Go through the records below and report each line with "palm" in it.

[Data provided Boundary: Start]

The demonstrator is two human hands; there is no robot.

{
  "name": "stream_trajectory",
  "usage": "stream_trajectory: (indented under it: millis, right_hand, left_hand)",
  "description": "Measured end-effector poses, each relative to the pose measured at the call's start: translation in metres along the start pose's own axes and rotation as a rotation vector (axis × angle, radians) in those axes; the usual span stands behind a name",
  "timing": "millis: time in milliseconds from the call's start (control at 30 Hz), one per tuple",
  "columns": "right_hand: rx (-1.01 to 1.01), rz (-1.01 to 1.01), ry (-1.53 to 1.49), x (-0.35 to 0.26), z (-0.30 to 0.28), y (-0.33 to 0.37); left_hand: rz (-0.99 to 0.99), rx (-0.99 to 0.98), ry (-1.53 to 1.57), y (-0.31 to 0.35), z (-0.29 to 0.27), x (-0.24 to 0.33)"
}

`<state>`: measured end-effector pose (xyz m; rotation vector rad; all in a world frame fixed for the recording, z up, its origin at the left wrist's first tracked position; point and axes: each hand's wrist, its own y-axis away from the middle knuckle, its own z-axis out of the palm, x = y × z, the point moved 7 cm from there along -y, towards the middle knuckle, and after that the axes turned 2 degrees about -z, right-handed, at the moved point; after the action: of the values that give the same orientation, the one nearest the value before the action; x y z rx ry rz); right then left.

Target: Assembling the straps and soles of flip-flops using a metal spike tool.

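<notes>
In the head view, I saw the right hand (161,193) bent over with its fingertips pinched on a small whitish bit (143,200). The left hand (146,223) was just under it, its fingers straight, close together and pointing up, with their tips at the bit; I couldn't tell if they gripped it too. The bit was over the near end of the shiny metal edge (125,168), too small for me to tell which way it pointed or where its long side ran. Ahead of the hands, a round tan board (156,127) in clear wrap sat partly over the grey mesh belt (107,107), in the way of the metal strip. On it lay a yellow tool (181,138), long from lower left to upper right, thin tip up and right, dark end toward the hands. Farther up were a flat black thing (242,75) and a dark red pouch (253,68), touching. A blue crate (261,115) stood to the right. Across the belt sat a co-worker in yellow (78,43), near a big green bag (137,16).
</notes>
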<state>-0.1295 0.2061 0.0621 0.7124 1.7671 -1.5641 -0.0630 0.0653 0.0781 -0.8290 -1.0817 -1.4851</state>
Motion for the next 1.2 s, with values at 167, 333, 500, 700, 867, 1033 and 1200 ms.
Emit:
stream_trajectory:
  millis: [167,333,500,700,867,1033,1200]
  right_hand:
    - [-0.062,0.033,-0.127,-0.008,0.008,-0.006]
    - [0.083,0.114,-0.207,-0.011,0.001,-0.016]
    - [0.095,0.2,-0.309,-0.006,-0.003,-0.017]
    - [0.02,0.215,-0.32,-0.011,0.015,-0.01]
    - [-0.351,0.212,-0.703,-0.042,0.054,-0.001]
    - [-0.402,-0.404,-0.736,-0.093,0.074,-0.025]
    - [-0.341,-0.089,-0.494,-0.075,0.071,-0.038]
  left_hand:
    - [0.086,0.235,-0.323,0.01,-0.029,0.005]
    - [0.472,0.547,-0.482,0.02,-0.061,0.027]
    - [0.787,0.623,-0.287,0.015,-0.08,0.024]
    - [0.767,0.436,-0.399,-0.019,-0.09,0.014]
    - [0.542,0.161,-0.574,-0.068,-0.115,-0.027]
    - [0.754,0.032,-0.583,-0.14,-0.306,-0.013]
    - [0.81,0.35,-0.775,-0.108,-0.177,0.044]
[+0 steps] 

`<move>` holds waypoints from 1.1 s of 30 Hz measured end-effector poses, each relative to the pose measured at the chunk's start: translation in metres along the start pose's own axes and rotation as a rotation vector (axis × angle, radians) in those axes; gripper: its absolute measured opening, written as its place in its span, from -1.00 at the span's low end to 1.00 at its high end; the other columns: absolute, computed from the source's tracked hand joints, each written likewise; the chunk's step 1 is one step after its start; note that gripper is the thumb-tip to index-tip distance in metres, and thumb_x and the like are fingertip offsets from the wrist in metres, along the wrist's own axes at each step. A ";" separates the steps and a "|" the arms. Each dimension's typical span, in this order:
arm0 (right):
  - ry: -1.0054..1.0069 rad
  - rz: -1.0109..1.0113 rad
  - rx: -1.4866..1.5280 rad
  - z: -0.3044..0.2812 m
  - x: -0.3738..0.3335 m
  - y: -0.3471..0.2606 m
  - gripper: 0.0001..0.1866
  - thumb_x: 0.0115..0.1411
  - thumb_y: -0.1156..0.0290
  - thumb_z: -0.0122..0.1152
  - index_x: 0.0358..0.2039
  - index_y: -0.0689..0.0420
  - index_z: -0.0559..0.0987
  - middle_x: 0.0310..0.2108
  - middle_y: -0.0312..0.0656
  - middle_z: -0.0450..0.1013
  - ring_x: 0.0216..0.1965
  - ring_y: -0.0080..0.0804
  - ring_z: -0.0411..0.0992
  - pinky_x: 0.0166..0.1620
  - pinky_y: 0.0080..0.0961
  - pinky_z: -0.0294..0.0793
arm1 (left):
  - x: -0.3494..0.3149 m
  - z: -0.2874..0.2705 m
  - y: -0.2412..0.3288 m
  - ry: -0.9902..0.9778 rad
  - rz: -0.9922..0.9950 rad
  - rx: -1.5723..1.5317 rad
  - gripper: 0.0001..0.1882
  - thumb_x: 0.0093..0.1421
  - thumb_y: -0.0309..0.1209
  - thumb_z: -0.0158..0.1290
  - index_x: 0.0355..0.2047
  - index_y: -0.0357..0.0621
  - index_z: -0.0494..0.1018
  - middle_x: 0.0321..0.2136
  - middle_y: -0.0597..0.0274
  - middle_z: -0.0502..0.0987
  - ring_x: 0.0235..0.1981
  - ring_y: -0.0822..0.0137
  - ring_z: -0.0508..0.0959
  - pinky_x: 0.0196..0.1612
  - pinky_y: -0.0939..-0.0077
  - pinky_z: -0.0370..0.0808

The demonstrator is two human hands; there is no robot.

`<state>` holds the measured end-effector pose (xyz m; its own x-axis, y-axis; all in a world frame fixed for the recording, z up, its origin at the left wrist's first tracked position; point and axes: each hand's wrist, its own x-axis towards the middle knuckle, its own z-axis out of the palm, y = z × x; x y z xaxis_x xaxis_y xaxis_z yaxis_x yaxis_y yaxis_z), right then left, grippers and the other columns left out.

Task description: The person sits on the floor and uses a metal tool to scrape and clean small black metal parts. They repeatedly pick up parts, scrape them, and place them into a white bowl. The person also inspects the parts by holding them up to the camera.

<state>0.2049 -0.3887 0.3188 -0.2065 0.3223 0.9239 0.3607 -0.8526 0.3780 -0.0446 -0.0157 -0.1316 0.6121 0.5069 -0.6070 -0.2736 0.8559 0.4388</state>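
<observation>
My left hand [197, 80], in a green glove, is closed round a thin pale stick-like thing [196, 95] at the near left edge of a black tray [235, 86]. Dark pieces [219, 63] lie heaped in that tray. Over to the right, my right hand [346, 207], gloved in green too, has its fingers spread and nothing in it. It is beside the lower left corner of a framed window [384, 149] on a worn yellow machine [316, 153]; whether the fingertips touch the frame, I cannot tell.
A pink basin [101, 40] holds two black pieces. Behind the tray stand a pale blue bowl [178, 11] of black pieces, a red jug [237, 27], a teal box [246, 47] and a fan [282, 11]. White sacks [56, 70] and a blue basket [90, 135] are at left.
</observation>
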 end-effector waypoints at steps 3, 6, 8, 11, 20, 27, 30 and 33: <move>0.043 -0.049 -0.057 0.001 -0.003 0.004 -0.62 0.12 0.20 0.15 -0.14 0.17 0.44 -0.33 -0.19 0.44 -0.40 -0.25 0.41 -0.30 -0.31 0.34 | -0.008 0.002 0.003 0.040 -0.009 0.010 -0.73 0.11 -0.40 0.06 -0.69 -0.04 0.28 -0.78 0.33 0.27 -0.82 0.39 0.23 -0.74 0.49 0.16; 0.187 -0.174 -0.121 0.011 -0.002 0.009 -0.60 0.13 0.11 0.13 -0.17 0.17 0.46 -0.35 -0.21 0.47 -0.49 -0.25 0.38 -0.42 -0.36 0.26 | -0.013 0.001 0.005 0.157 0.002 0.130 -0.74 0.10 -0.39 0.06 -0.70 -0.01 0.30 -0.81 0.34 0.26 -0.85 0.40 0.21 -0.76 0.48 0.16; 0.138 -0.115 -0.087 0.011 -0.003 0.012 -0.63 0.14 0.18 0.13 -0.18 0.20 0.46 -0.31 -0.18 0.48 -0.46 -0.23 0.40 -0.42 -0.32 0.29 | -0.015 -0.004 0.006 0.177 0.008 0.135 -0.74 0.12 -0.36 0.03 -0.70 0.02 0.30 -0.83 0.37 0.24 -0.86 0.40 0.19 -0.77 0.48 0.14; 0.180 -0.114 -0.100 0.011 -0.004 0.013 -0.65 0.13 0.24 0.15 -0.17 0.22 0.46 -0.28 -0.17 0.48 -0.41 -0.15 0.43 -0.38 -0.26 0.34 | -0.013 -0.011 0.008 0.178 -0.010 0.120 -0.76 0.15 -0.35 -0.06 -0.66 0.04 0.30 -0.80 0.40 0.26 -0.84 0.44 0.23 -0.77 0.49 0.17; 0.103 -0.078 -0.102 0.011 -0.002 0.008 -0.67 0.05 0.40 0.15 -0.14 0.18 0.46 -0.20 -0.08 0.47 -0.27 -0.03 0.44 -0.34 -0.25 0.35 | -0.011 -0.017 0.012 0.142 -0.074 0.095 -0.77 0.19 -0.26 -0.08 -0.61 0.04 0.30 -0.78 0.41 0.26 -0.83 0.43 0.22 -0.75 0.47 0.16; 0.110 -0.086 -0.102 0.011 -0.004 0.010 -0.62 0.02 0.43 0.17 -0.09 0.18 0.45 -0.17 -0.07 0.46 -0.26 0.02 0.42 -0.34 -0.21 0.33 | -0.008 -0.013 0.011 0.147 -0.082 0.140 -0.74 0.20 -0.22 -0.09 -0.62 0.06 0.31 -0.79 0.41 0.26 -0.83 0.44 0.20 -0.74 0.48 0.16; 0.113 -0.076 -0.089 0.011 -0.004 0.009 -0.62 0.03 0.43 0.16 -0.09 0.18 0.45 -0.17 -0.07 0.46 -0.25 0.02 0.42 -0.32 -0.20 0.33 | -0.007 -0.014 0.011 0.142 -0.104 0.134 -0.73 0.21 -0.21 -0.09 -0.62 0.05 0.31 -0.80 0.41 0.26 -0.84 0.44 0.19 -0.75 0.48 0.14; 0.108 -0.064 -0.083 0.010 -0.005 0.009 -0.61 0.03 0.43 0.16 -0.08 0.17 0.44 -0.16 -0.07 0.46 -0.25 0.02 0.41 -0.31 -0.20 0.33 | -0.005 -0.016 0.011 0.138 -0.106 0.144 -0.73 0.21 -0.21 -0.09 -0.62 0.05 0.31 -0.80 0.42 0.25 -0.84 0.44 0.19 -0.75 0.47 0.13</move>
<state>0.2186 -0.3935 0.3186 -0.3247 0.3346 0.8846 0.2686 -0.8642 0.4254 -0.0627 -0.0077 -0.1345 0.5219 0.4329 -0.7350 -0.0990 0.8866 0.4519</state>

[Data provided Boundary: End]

Finished task ▸
`<state>`: measured end-effector pose (xyz m; rotation vector rad; all in a world frame fixed for the recording, z up, its origin at the left wrist's first tracked position; point and axes: each hand's wrist, its own y-axis away from the middle knuckle, its own z-axis out of the palm, x = y × z, the point moved 7 cm from there along -y, towards the middle knuckle, and after that the axes turned 2 degrees about -z, right-handed, at the moved point; after the action: of the values that give the same orientation, the one nearest the value before the action; x y z rx ry rz); right then left.
`<state>` holds the measured end-effector pose (xyz m; its own x-axis, y-axis; all in a world frame fixed for the recording, z up, its origin at the left wrist's first tracked position; point and axes: each hand's wrist, its own x-axis towards the middle knuckle, its own z-axis out of the palm, y = z × x; x y z xaxis_x xaxis_y xaxis_z yaxis_x yaxis_y yaxis_z), right then left, grippers and the other columns left out.

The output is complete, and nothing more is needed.